Will McDonough, head of brand at KICK, is a fan of turning his Snapchat over to influencers. KICK is all about soccer, and this strategy keeps the media destination from being too one-dimensional.
“It’s unique and it’s fun.” says McDonough. “We want to be that great connector. You like soccer and you also like fashion; there’s a lot of fashion in soccer. We try and find that little Venn diagram where soccer hits the rest of the world in pop culture.”
As influencer marketing grows, people are becoming more aware of it
Influencer marketing is such a big thing now that many brands have specific influencer strategies.
It’s also so common that McDonough likes to sometimes turn regular KICK fans into influencers, just to switch it up.
“What can we do that’s going to cut through the noise? Everybody’s got somebody taking over their handle,” he says. “What we try and do is, let’s get a fan to do it because that’s what KICK is about: the voice of the fans. We find cool fans who are good at telling stories and say, ‘Hey man, go to the match and show the audience.'”
Working with influencers has also become a much more costly strategy. That Adweek story reported that Logan Paul was paid $1,000 to promote a video game on Vine three years ago; now he can make six figures for brand work.
When it comes to advertising, “costly” is relative. A Super Bowl ad can cost $5 million – so $166,000 per second – but brands keep doing it because they’re in front of the largest TV audience possible.
For Ware, influencer marketing is worth it, if you go about it in a smart way – which many brands are savvy enough to do now. She said that it’s common for brands to contract influencers to do a certain number of posts over a period of time, though reach often determines the price.
“If you’re putting $25,000 toward Instagram, we’re giving you a total reach of 5 million people,” says Ware. “You can work with a couple of really large influencers, or a ton of smaller ones. You’re paying the same and you’re reaching the same. It’s just, how much content do you want created?
“If you’re able to repurpose that content, it’s really worth it,” she adds.
If these people fit naturally, they’ll help the brands get a lift because ultimately, people like them. But if the influencers are bright enough stars, they can still help the brand get a lift either way because people just like them and want to see what they’re doing.
Does anyone really think Kendall Jenner stops by the Estee Lauder counter at Macy’s to pick up makeup? Probably not.

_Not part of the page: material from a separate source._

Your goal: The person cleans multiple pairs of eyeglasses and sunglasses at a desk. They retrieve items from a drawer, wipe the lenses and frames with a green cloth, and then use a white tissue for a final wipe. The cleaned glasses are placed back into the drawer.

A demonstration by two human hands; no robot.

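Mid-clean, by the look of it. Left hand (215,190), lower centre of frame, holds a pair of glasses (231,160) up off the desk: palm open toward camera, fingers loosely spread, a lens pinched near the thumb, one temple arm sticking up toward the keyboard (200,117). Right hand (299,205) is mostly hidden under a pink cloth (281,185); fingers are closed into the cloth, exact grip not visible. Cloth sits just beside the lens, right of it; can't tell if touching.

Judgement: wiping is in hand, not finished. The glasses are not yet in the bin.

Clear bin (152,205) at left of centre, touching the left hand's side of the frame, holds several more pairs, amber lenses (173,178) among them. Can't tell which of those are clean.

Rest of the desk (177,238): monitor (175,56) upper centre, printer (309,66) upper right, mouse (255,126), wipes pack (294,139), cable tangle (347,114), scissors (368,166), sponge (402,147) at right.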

But there are more people in the world following Jenner on Instagram than there are living in Spain, and within a day of Estee Lauder appointing her the face of the brand, its Instagram following shot up by 18 percent.
I’d add a note of caution. Though I’m sure many people are well-aware that these influencers are being paid by brands for endorsing their products, there are some grey areas here.
Google’s recent use of manual actions around bloggers linking to products in return for freebies may have been harsh in some cases, but it illustrates the importance of clarity in advertising.